I wrote one of my first posts and longggg time about about making a taco salad that was a healthy alternative to Chipotle. Sure, the post is good. But I was still making some food mistakes that I wouldn’t even dream of doing today. In other words, I was still using a processed ingredient that most people don’t even think about when they’re making Mexican or Latin-inspired food: taco seasoning.
Why IS Taco Seasoning So Bad?
So let me just make one quick disclaimer before I get to the bad news about taco seasoning. Will taco seasoning kill you? Probably not. In the grand scheme of things, taco seasoning is a drop in the bucket of processed and unhealthy foods. But if you’re like me and cleaning up your diet, over time you want to avoid as many additives and preservatives as possible. Sure, they’re safe for now. But no one really knows the long-term effects of these foods, and in my eyes that’s the argument that wins every time.
The taco seasoning you loved as a kid might taste all fine and dandy, but it’s definitely got some hidden ingredients in it:
- MSG—We’ve talked before about how dangerous this chemical is and how you don’t need to worry about it only when ordering Chinese take out. MSG adds a savory or umami flavor to a lot of foods. It has also been linked to hunger and obesity by stimulating the part of your brain that stores food as fat instead of as fuel you’re body can readily use.
I did a little research on Old El Paso’s taco seasoning, which is one of the top brands in the market. First off, when I wanted to read the nutritional information on the site, the link I clicked on brought me here. I don’t know if this was intentional or not, but to me it looks really sketchy when I can’t figure out the ingredients for a simple spice mix. Why is Old El Paso hiding this from me and other consumers who want to know more about their product?
When I finally did find an online ingredients list, it still wasn’t even for the plain taco mix. I came about it when looking at all their taco and burrito dinner kits. Of course, I could just go to the store and buy their product or read the ingredients label at the grocery store. But in a world fraught with technology, the internet, and an overall digital culture, there’s no reason their site shouldn’t have the same information.
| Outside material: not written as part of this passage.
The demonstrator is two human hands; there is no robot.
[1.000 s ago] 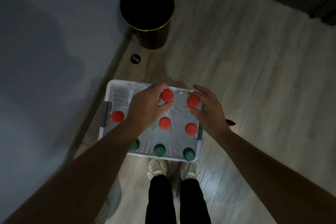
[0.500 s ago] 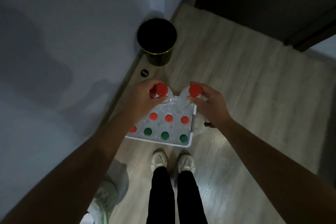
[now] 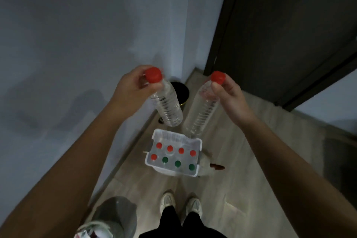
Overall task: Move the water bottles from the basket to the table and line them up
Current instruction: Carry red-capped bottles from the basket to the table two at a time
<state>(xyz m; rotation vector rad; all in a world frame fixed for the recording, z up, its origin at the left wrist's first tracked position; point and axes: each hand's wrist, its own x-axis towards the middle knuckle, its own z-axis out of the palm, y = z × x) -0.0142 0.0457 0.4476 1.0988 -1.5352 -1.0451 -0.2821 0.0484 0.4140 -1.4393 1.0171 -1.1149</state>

- Citric Acid—This is a preservative used in many food products to prevent mold and other forms of spoilage. It also adds a sour note similar to lemon, lime, and other citrus foods. McCormick’s taco seasoning uses this ingredient, and while I’m not happy about it, at least they’re honest. Citric acid is just another preservative you don’t need to expose yourself to. Skip the artificial ingredients and simply make your own seasoning!
- Other Hidden, But Common Allergens—Often these seasonings and mixes will contain gluten, milk, refined oils, and other ingredients you wouldn’t normally think of in spice mixes. One of my favorite organic guacamole mixes actually has milk in it. If you have moderate to severe or even just mild allergies, it’s best to avoid these products and make your own seasonings instead.
I’ve seen DIY taco seasonings before that make GIANT batches, then store these mixes in mason jars until it’s time for use. But what if you’re in a hurry and don’t have time for a few cups of seasoning and need something quick? This DIY taco seasoning is super easy in that you probably have most of these ingredients on hand. I literally improvised this one night when I was browning turkey for tacos and it tasted exactly like the taco seasoning I loved as a kid.
Also remember you can use this mix for other Latin-inspired dishes. Whether it’s ground turkey, ground beef, poultry, or even rice/beans, this seasoning mix is my go-to for Latin dishes.